Extracted data entries
=-=-=
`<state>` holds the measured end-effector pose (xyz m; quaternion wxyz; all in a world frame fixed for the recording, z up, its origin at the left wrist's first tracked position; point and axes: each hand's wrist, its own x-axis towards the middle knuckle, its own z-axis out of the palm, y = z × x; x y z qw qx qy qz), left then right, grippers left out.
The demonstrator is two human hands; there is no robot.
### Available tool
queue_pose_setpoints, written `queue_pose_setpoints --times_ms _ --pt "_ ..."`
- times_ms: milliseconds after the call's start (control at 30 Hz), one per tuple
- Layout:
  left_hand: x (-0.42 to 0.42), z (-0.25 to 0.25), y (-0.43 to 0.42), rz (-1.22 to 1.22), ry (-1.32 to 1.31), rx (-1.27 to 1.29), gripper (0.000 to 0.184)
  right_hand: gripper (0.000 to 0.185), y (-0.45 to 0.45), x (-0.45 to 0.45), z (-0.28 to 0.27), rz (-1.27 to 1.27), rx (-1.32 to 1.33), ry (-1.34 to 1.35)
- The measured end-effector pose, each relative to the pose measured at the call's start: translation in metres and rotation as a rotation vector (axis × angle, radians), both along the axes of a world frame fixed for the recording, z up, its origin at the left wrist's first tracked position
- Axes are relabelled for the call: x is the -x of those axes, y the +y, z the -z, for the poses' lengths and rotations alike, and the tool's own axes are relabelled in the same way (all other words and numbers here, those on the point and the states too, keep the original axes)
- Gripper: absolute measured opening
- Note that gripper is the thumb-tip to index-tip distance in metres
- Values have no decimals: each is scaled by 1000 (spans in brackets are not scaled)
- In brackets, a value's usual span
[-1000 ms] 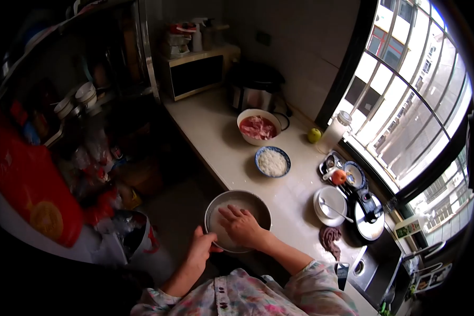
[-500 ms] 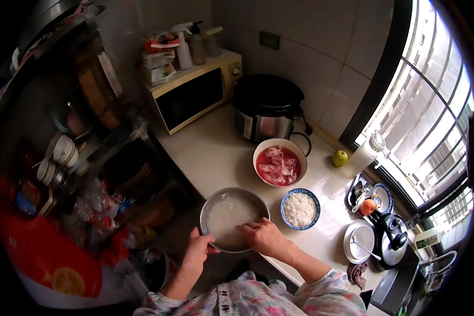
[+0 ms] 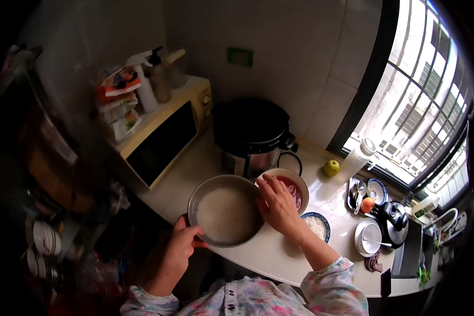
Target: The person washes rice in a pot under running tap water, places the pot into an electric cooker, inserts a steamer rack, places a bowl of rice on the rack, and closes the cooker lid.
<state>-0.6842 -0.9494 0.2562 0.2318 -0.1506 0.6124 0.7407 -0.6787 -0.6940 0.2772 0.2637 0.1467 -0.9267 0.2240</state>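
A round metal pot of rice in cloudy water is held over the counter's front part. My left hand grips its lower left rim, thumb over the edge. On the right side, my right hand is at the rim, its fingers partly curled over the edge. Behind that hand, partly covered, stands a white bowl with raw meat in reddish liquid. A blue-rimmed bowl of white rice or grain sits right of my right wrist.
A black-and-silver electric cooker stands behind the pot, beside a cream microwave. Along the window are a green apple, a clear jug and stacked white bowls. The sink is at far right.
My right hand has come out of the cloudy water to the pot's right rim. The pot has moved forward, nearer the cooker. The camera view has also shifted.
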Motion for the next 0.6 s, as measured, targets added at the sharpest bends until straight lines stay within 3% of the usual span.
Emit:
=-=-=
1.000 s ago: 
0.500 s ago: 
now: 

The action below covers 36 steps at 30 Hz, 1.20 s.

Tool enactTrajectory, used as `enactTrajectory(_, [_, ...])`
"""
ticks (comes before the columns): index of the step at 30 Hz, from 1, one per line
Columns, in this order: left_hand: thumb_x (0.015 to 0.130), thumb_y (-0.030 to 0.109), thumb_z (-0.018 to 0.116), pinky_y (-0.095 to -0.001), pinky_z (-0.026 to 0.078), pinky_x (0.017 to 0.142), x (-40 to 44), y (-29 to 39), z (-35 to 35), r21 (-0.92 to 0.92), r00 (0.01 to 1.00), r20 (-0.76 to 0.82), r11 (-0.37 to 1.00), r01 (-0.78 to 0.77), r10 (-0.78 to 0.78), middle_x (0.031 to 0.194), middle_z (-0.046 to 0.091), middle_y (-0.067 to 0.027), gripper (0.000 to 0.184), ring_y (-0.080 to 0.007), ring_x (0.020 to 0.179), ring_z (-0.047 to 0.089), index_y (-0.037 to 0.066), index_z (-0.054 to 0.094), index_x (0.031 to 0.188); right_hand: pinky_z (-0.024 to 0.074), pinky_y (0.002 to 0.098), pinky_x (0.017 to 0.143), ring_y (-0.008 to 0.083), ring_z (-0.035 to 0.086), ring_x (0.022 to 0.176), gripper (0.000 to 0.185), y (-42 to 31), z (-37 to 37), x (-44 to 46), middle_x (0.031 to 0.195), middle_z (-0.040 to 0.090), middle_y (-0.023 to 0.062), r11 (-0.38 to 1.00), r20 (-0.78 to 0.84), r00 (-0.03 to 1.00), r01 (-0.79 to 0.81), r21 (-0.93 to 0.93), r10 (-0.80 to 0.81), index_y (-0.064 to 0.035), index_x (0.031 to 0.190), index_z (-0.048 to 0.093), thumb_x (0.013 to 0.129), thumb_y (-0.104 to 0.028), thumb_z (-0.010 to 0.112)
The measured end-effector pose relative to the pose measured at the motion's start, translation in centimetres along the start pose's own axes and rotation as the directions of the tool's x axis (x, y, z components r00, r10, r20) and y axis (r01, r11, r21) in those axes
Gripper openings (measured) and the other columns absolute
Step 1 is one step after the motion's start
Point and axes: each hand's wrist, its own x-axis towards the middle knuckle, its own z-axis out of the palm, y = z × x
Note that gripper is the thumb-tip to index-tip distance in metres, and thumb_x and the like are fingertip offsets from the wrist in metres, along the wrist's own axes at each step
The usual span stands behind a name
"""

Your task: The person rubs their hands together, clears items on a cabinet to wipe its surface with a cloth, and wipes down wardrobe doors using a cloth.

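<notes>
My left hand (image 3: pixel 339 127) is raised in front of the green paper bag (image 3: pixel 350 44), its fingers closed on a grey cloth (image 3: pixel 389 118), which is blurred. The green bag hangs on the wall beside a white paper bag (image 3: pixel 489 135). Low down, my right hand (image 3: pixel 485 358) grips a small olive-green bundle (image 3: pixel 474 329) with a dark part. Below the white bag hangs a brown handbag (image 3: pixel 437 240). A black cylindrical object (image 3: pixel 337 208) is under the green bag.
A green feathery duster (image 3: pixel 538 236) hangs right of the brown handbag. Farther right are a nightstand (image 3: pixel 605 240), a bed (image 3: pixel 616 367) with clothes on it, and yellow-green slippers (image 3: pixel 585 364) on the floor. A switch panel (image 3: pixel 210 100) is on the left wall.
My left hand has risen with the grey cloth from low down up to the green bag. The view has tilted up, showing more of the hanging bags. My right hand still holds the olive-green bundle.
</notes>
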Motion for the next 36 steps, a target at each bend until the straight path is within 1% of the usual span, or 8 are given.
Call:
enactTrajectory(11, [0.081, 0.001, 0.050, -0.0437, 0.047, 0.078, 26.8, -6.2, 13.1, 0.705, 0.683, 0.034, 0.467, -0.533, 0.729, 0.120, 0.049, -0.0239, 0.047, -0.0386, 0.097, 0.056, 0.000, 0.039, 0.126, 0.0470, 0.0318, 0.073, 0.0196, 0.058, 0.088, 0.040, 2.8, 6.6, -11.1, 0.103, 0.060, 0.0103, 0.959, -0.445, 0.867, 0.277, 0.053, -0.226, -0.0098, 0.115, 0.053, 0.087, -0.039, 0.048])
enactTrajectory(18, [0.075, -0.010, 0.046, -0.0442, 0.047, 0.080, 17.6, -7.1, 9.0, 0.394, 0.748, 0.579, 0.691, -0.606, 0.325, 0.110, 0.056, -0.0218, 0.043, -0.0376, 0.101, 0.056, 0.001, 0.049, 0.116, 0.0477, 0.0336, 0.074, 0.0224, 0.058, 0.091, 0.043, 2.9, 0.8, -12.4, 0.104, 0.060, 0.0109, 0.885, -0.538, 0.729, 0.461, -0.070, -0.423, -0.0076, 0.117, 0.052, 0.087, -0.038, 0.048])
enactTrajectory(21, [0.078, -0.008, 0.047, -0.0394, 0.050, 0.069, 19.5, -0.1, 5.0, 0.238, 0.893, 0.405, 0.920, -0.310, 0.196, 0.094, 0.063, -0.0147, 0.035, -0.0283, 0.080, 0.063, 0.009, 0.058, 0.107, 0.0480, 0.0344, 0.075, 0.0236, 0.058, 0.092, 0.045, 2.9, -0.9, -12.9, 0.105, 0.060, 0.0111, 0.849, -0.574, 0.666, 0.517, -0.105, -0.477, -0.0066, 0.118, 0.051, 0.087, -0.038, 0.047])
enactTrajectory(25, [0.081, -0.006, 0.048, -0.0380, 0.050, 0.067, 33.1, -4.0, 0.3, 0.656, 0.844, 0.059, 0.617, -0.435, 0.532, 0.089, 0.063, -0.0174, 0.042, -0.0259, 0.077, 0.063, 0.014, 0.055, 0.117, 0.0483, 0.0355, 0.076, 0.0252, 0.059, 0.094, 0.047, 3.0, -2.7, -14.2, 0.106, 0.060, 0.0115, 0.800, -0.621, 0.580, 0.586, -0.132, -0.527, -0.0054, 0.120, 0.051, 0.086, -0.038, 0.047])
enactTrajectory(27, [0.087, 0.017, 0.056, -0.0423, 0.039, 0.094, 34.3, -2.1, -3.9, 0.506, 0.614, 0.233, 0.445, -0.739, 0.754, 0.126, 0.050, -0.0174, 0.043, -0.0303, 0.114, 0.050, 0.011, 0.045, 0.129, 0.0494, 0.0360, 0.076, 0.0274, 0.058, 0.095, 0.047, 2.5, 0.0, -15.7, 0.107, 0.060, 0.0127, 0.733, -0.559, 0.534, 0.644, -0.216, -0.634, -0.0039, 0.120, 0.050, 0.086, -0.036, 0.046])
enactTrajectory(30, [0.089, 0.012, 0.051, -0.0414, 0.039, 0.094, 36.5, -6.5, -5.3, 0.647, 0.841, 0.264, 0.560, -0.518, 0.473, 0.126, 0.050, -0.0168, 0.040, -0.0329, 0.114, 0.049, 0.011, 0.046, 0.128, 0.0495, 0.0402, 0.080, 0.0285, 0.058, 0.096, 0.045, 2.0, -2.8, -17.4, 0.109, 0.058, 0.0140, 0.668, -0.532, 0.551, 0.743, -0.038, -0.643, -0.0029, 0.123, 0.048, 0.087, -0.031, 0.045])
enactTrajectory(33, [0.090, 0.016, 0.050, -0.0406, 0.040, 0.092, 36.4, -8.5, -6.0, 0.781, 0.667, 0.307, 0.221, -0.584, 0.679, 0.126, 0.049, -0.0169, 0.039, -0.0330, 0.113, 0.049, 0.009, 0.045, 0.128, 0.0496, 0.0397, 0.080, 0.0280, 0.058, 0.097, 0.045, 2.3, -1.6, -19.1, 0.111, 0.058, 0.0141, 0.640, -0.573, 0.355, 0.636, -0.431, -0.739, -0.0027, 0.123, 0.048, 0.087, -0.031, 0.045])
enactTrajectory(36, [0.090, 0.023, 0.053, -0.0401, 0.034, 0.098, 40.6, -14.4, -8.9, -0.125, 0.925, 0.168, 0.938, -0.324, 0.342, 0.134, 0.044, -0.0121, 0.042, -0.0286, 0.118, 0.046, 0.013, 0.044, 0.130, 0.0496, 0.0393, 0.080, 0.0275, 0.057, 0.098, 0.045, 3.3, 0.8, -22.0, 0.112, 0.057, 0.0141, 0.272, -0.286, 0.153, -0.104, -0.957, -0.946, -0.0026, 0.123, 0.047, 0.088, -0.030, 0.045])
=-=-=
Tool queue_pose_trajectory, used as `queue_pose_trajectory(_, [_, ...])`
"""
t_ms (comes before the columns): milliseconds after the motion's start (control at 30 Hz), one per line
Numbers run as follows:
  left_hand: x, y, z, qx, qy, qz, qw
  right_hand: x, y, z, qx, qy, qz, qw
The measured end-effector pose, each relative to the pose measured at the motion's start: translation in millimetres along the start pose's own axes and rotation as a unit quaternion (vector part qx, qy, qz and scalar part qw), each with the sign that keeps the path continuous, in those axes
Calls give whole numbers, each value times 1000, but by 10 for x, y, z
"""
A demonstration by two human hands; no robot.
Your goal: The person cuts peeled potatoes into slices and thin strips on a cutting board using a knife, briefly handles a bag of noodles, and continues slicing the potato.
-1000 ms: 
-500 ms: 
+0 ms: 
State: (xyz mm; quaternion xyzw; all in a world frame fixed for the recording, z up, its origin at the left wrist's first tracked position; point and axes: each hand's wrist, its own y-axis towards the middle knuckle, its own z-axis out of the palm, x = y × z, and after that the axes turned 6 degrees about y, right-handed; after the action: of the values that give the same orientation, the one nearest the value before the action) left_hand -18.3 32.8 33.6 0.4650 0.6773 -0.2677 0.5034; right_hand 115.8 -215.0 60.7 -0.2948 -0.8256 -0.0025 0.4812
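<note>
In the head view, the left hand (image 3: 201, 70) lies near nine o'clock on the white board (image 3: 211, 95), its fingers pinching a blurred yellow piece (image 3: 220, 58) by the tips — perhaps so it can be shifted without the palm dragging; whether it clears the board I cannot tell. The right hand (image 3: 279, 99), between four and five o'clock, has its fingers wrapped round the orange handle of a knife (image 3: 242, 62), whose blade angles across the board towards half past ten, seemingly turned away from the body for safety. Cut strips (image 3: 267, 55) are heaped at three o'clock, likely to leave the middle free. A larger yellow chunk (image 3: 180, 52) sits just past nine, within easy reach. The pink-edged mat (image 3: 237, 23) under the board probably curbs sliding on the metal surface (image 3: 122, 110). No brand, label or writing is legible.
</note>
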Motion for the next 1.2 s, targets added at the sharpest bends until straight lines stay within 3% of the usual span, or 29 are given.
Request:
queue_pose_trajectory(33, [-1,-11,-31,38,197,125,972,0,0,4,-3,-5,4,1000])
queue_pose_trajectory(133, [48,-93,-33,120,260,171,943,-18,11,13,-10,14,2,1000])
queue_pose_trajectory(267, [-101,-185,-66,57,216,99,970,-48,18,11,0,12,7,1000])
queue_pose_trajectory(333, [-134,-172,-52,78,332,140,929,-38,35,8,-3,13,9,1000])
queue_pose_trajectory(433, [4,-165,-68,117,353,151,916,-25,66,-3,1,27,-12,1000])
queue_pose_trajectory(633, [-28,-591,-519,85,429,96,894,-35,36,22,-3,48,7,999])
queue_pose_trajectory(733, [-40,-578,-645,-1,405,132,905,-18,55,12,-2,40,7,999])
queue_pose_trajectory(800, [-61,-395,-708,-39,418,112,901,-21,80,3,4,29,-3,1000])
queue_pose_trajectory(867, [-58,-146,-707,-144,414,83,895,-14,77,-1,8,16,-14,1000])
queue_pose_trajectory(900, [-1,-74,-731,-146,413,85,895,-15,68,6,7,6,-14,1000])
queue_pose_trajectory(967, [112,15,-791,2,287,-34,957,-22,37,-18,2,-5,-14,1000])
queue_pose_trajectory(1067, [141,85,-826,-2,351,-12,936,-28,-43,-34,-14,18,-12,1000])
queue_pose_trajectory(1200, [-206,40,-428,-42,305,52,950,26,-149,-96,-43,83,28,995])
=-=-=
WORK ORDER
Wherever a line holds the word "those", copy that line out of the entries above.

RESULT OF THIS TASK
- Axes are relabelled for the call: x is the -x of those axes, y the +y, z the -z, for the poses' lengths and rotations alike, and the tool's own axes are relabelled in the same way (all other words and numbers here, those on the point and the states too, keep the original axes)
The measured end-effector pose relative to the pose measured at the motion's start, translation in centimetres along the start pose's own axes and rotation as the directions of the tool's x axis (x, y, z components r00, r10, r20) and y axis (r01, r11, r21) in those axes
The measured end-effector pose, each relative to the pose measured at the motion's start: translation in millimetres along the start pose's own axes and rotation as a unit quaternion (vector part qx, qy, qz and scalar part qw), each with the sign that keeps the path continuous, in those axes

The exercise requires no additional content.